Even though this story is so familiar it’s still so confusing. This cross, a mystery, so strange, so barbaric, so beautiful, so horrifying, so contrary to our ways, so hard to comprehend. There’s a lot of ways Christians have tried to understand, to try to make sense of what happened on Golgotha, and what the cross means.

I grew up hearing about a vengeful, blood-thirsty God who kept an uncompromising cosmic score, who was so angry about my sin that his penalty for me was death, and the good news was that Jesus took on that death sentence for me, in my place.

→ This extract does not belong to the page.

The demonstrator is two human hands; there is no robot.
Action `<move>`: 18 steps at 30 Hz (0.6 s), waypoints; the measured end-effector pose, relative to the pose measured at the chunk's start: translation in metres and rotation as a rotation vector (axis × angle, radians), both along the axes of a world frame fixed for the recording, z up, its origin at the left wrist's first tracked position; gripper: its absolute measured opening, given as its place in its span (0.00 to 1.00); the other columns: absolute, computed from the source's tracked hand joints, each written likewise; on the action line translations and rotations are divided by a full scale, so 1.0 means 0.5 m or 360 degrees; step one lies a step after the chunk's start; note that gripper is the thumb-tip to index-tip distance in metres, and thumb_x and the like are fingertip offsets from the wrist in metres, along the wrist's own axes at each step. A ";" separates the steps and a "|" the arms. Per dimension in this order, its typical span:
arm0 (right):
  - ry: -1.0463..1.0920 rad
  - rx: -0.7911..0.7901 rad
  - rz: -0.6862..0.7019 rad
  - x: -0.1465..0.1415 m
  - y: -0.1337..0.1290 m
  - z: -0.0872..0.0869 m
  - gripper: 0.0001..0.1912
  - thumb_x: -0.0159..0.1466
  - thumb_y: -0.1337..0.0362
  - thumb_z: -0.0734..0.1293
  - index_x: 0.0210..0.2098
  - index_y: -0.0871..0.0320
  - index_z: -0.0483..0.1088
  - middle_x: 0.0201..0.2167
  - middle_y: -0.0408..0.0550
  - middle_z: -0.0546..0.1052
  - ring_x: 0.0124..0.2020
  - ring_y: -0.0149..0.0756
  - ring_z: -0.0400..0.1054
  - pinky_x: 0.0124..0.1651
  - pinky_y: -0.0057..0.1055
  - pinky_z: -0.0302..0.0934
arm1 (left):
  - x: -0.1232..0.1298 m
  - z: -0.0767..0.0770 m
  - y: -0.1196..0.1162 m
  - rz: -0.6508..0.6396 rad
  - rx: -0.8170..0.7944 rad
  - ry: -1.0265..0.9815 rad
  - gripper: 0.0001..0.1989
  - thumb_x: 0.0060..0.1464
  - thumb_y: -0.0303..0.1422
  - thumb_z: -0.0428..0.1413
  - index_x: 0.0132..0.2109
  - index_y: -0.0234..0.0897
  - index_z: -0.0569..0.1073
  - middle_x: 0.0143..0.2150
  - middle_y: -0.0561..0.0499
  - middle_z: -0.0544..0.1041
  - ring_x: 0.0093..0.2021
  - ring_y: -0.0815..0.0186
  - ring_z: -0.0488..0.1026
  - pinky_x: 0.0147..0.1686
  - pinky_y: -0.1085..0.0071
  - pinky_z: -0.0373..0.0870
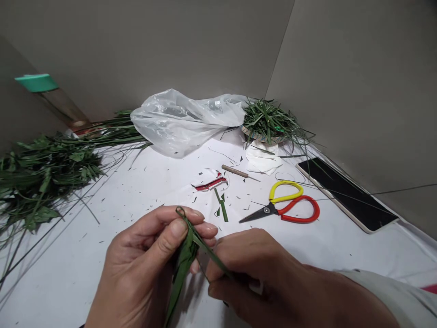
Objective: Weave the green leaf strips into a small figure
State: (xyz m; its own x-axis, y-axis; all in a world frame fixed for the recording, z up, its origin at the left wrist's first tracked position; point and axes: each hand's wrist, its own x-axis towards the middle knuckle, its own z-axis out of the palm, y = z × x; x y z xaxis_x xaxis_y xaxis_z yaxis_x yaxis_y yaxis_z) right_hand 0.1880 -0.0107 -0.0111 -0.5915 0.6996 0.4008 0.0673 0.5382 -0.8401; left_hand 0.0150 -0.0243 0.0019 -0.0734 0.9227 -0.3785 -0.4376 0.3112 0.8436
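A folded piece of green leaf weaving point(186, 253) is pinched between the thumb and fingers of my left hand point(143, 255). A small loop stands up at its top, and a long leaf end hangs down below. My right hand point(252, 269) is closed on a narrow leaf strip point(213, 256) that runs from the top of the weaving. Its fingertips are partly hidden behind the hand. Beyond my right hand lie scissors point(280, 207) with one yellow and one red handle, blades pointing left.
Leaf bundles point(44, 177) lie on the left, near a bottle with a teal lid point(37, 83). A plastic bag point(184, 120) and heaped leaf strips point(269, 119) stand at the back. A wooden-handled awl point(235, 171), tissue point(262, 158), phone point(348, 193) and scraps lie on the white cloth.
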 end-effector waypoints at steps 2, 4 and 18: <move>-0.0030 0.0182 -0.0176 0.004 -0.008 -0.012 0.04 0.67 0.70 0.65 0.36 0.56 0.67 0.32 0.40 0.76 0.33 0.25 0.72 0.38 0.16 0.66 | -0.001 0.000 -0.001 0.0035 -0.0021 -0.0015 0.05 0.51 0.34 0.67 0.31 0.39 0.80 0.28 0.48 0.83 0.27 0.63 0.79 0.26 0.75 0.78; -0.0109 0.0220 -0.0238 0.009 -0.014 -0.020 0.06 0.65 0.71 0.67 0.41 0.55 0.68 0.34 0.41 0.78 0.35 0.25 0.74 0.39 0.14 0.66 | -0.001 0.002 -0.001 0.0070 -0.0059 -0.0021 0.05 0.49 0.34 0.68 0.31 0.39 0.80 0.27 0.47 0.83 0.25 0.62 0.79 0.23 0.75 0.77; -0.0561 0.0208 -0.0022 0.026 -0.032 -0.008 0.11 0.61 0.66 0.74 0.35 0.50 0.66 0.34 0.33 0.76 0.31 0.19 0.71 0.13 0.13 0.45 | -0.009 0.017 0.000 0.0119 0.0025 0.0052 0.06 0.44 0.33 0.71 0.30 0.40 0.82 0.25 0.48 0.83 0.20 0.66 0.77 0.17 0.82 0.73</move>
State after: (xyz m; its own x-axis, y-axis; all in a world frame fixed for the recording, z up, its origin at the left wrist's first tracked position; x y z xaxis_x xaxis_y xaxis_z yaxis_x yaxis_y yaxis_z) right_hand 0.2009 -0.0269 -0.0152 -0.6998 0.6650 0.2609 0.3481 0.6364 -0.6883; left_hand 0.0104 -0.0244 0.0103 -0.1542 0.9200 -0.3603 -0.4315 0.2653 0.8622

But now I look around and it’s clear to me it’s not God that demands blood sacrifices.

Humans do.

We are the ones who slaughter people, spilling their blood on the altars of the status quo.  We are the ones who trap people in cages during pandemics. We are the ones who turn desperate people away at our border. We are the ones who throw money at militaries and defund schools. We are the ones who hear of a coming pandemic and instead of ordering more ventilators, cash out our stocks.

We are the ones who sell our souls to worship the false gods of the Death Cult. We bow down to Capitalism, White Supremacy, and the Cis-hetero Patriarchy in exchange for our own temporary comfort, security, or convenience.

It’s us, not God, who puts people on crosses.

God doesn’t crucify people. We do.

God has more in common with the murdered trans women of color, the undocumented man who dies in ICE custody, the domestic violence victim, the abused child, the forgotten, the neglected, the cast-aside. God has more in common with the crucified ones in our midst than with any of the merciless sadistic stories about God we’ve been told.

Callousness and cruelty is not in God’s nature. But sometimes it’s ours.

I used to think that the cross was about appeasing a wrathful, blood-thirsty God. Now I trust that the cross is about God’s forgiveness when we cause suffering, and God’s solidarity with us when we suffer. It is God’s compassion spilled out for all of us, even and especially when we least deserve it.

The cross is the moment where God stands in judgement of us, and the judgement God renders? Is mercy. Pure mercy.

Humans tried to wear out God’s love, we killed God, we gave God our worst. And in return God gave us boundless, endless grace. 

God knew that we were torturing and killing each other. God saw us suffering.  And even though God knew the pain that was coming, God didn’t try to avoid it, or use God’s power to turn away from it.

God marched onward towards pain, towards death, towards the cross, towards us and God said, “I would rather die than let you go through death, alone.”